- Location: Highlands County, Florida
- Coordinates: 27°33′40″N 81°27′45″W﻿ / ﻿27.5611°N 81.4626°W
- Type: Natural freshwater lake
- Basin countries: United States
- Max. length: 1 mile (1.6 km)
- Max. width: 0.9 miles (1.4 km)
- Surface area: 478 acres (193 ha)
- Surface elevation: 95 feet (29 m)

= Lake Letta =

Lake in the state of Florida, United States

Lake Letta is a natural freshwater lake in Highlands County, Florida. It has a 478 acres surface area. It is bounded on the east and north by Florida State Highway 17, on the southeast by Lake Letta Drive, on the south by citrus orchards, on the west by Little Bonnet Lake and a golf course and on the northwest by pastures. It is connected to Little Lake Bonnet by a canal. Lake Letta is about 0.6 mi southwest of the city limits of Avon Park, Florida. Residences, along Highway 17 and Lake Letta Drive, line most of the east and southeast sides of Lake Letta.

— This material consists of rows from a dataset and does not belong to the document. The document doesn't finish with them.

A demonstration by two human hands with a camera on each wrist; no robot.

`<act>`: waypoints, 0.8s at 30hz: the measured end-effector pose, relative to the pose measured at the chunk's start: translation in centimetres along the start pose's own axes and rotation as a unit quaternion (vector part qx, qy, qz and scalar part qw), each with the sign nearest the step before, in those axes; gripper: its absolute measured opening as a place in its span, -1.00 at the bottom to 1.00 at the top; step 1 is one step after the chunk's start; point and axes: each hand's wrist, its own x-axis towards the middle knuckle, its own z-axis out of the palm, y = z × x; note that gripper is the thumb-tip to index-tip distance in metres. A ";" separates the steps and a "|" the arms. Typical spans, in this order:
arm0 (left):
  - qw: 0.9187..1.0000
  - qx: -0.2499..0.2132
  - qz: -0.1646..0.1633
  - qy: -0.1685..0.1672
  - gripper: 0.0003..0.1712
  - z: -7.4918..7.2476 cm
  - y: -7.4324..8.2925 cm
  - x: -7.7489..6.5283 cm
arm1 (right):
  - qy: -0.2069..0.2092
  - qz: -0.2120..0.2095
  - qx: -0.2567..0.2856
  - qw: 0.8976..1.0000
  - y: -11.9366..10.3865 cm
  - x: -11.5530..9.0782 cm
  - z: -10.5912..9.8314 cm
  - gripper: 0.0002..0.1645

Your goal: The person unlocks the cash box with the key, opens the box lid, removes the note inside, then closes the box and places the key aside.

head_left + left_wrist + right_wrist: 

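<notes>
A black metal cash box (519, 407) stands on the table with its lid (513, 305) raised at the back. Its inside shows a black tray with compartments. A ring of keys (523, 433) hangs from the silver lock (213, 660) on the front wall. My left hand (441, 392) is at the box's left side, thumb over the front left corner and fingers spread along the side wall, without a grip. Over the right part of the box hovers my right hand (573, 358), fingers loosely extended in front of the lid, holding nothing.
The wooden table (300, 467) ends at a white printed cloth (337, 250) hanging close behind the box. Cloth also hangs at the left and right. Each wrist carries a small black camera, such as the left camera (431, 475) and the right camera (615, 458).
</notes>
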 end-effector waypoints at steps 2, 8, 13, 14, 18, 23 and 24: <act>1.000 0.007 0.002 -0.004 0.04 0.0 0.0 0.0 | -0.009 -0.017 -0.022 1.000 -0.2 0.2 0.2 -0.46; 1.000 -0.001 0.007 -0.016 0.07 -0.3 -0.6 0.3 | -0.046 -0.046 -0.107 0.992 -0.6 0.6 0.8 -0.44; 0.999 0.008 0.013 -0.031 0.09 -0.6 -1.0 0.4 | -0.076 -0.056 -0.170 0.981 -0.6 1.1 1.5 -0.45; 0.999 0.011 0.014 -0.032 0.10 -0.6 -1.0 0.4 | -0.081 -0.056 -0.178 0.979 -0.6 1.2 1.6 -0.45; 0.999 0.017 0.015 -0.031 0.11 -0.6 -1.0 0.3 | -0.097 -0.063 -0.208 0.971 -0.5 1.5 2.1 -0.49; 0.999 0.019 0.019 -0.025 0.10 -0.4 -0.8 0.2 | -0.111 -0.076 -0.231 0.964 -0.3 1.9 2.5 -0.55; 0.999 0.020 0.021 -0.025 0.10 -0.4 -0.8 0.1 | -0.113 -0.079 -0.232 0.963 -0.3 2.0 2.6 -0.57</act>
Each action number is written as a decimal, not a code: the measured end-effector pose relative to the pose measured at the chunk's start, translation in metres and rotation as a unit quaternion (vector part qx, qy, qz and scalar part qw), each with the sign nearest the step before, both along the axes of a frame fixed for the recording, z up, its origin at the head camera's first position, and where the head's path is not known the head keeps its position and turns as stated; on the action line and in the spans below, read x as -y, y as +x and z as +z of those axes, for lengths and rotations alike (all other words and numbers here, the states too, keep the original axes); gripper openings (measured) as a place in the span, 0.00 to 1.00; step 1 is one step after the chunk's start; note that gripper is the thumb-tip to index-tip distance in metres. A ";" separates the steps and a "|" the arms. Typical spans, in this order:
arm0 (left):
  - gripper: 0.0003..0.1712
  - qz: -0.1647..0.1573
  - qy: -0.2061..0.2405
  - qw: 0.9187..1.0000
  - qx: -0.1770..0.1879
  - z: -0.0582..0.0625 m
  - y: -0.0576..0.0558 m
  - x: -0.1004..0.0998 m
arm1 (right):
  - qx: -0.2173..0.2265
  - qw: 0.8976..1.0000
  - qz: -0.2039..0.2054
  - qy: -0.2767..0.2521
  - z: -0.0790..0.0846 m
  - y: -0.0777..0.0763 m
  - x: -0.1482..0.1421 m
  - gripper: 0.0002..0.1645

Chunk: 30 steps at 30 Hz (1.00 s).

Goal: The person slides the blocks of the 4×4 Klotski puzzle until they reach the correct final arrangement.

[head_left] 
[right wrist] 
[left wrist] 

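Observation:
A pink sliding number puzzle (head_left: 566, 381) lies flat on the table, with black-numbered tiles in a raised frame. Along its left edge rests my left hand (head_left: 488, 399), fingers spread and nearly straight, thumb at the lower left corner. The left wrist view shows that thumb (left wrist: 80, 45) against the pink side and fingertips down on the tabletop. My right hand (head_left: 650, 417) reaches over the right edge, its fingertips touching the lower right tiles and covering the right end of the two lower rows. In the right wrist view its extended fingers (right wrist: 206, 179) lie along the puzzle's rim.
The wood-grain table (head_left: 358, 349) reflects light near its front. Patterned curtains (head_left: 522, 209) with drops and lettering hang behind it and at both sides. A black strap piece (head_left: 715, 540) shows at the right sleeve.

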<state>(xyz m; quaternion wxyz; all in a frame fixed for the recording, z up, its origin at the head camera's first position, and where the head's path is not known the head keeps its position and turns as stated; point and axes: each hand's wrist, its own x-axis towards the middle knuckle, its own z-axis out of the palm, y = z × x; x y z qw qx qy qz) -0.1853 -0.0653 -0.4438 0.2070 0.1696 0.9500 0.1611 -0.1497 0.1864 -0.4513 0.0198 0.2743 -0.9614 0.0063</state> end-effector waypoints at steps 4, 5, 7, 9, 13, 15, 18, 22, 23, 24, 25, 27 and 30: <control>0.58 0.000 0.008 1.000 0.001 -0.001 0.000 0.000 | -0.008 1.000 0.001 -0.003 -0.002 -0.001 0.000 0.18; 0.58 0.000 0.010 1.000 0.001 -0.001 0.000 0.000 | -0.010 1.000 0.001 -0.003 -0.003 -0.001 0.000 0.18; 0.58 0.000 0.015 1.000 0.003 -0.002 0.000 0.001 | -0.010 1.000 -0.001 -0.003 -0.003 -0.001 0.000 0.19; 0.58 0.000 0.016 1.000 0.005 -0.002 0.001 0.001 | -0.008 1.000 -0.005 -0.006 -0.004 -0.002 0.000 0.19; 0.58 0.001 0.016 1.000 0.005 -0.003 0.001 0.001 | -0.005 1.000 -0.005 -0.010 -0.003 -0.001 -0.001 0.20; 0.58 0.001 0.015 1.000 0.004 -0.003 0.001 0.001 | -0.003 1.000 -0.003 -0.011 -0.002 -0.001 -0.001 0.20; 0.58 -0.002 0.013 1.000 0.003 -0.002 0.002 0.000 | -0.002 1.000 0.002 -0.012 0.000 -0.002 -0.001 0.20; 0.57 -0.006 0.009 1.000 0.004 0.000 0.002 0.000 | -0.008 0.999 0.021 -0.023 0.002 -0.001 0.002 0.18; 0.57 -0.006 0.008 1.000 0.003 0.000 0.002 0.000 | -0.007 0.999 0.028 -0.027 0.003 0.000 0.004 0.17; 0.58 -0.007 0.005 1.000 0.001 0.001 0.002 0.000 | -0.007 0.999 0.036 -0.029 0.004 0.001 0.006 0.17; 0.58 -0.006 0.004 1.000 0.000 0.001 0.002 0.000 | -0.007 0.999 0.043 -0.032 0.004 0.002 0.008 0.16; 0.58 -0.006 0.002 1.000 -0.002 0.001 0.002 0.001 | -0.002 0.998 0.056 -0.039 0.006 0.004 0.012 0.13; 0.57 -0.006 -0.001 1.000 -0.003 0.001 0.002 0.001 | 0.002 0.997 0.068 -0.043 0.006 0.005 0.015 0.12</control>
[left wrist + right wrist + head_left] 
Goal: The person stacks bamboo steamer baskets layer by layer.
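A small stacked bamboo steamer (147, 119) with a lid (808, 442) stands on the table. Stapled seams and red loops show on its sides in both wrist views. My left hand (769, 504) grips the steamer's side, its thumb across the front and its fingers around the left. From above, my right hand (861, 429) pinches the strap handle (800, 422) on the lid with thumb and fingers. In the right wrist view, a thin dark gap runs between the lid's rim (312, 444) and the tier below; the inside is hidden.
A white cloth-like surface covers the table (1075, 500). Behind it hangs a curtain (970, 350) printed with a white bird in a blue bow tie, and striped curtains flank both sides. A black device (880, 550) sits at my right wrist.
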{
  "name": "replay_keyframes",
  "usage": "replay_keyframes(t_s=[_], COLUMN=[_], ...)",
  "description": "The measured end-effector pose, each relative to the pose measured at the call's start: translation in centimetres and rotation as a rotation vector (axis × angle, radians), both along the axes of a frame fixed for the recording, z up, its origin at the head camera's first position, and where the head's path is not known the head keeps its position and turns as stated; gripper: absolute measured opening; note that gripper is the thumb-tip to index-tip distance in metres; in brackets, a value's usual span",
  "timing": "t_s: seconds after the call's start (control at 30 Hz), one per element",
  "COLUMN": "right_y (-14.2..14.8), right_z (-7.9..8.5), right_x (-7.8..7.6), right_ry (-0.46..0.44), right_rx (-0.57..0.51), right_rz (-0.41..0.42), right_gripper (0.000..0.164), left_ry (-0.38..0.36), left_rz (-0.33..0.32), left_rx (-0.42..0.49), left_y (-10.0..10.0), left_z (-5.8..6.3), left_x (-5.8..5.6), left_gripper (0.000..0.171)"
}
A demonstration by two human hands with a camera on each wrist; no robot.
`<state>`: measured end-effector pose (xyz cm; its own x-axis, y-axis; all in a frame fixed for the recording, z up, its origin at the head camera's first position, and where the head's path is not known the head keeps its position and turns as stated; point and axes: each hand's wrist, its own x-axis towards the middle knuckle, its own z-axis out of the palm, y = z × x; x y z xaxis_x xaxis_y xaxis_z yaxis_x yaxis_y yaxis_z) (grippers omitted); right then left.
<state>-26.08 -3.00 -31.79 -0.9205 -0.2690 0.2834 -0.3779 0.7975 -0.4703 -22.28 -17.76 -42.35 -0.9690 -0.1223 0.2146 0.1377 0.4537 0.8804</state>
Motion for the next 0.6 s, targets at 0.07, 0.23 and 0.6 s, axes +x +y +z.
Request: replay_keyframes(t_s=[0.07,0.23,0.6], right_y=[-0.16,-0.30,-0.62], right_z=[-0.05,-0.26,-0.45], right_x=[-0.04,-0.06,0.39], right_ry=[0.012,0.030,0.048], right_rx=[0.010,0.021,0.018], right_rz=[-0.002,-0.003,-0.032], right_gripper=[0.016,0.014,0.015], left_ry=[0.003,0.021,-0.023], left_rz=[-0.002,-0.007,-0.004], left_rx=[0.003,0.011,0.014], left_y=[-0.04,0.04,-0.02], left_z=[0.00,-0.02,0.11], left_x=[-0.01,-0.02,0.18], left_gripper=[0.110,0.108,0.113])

Lake Letta RV Park is across Highway 17 from the lake in the middle of its east side.

Lake Letta has a public boat ramp on its north side, just off Highway 17. Fishing is allowed; one posting on the Hook and Bullet website says the lake has sturgeon, warmouth and blue catfish. However, this lake has no public swimming areas.